"Dear Denise," said the champion to the blushing maid, "the mourning for my poor brother has put off our marriage.... I do not very much regret the circumstance when I consider that in these days of turmoil I could not have devoted all my time to you. But believe Master Marcel; better days are approaching. Need I tell you that they are the subject of my ardent wishes, seeing that they will witness our union?"

"Dame Alison," cordially put in Marcel, "since marriage is the topic of the conversation, take pity on the amorous martyrdom of poor Rufin.... He is a good and loyal heart, despite some transports of youth that earned for him the nickname of 'Tankard-smasher.' I feel quite sure that the wholesome influence of a kind and honorable woman like yourself would make an excellent husband of him. It would be a double pleasure to me to see you and Rufin, Denise and Jocelyn, approach the altar the same day. What say you?"

"That needs thinking over," answered Alison, meditatively. "That needs much thinking over, Master Marcel. For the rest," she proceeded, with a blush and a sigh, "I say neither 'yes' nor 'no'.... I wish to consult Dame Marguerite."

"Rufin's prospects are good," rejoined the provost. "The woman who says not nay ever has a strong wish to say aye."

"Marcel would not be so cheerful and jovial did he actually believe himself and his partisans on the eve of grave dangers," thought Marguerite, now more and more reassured by the turn of gaiety her husband's words had taken. "I must have attached exaggerated importance to what I heard this evening. My husband is right. Even when his popularity is strongest, calumny pursues him. Maillart may be yielding simultaneously both to envy and the more generous feelings prompted by old friendship. He may believe in the loss of popularity by Marcel and enjoy the idea, and yet wish to save him. That wicked Petronille has merely thrown poison into an offer that, in itself, is honorable. If it were otherwise, Maillart would be the vilest of men, and that I am not ready to believe. Such a degree of perversity would exceed the bounds of possibility——"
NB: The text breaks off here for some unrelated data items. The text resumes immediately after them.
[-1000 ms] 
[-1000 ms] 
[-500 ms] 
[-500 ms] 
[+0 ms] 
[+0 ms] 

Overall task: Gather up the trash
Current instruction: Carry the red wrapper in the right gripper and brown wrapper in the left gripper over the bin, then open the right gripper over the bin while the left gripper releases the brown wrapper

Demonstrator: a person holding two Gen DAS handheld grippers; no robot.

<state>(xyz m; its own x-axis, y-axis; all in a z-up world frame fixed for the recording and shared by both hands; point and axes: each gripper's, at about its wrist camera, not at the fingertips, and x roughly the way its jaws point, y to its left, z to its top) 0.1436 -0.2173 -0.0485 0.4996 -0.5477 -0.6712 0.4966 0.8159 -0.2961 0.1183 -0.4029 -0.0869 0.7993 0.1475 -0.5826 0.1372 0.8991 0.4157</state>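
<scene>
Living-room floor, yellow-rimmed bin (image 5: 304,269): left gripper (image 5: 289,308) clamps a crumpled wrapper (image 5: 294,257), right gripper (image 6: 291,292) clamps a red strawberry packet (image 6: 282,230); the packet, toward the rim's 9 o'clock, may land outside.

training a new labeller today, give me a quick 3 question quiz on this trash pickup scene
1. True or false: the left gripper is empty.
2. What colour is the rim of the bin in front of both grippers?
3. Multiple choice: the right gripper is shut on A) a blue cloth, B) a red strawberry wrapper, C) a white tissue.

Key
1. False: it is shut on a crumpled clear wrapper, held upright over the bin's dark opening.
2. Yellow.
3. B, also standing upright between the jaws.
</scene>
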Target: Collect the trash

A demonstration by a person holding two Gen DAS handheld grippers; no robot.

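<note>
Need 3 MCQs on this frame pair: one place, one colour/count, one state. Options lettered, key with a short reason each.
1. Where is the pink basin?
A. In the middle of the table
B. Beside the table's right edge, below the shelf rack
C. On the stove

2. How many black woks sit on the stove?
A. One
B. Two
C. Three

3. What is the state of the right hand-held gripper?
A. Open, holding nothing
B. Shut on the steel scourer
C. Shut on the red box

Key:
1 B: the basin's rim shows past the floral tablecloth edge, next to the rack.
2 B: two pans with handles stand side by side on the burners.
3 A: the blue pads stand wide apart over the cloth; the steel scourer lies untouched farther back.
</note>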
"Denise," said the provost, kissing his niece on the forehead, "order a lamp to be taken into my cabinet. I have some documents to finish." Turning to his wife, whom he also kissed on the forehead: "I shall see you again before I leave," and taking Jocelyn by the arm: "Come, we have work to attend to."

Denise hastened to carry a lamp into Marcel's cabinet, where she left her uncle and her lover closeted together.

CHAPTER III.
DARKENING SHADOWS.

Once alone in his cabinet with Jocelyn, Marcel sank into profound pensiveness. The cheerful serenity that had pervaded his bearing during the conversation with his wife was now replaced by an expression of melancholic seriousness. For a few minutes he contemplated in silence his studious retreat, the witness of the meditations of his riper years. Finally, leaning over a large table that was strewn with parchments, he emitted a sigh and said to Jocelyn:

"How many nights have I not spent here, elaborating by the light of this little lamp the plans of reform that some day, hap now what hap may, will be the solid basis for the emancipation of our people, the evangelium of the rights of the citizen!... Here have been spent the happiest, the most beautiful days of my life!... What a pure joy did I not then taste!... Sustained by my ardent love for justice and right, and enlightened by the lessons of the past, I soared upward to the sublimest theories of freedom!... I then was ignorant of the deceptions, the evils, the delays, the struggles, the storms that the practice and application of truth inevitably engender!... I then saw truth in its radiant simplicity!... I did not then reckon with human passions!... But that matters not!... Truth is absolute.... Sooner or later it imposes itself upon humanity that ever is on the march, progresses and improves itself...."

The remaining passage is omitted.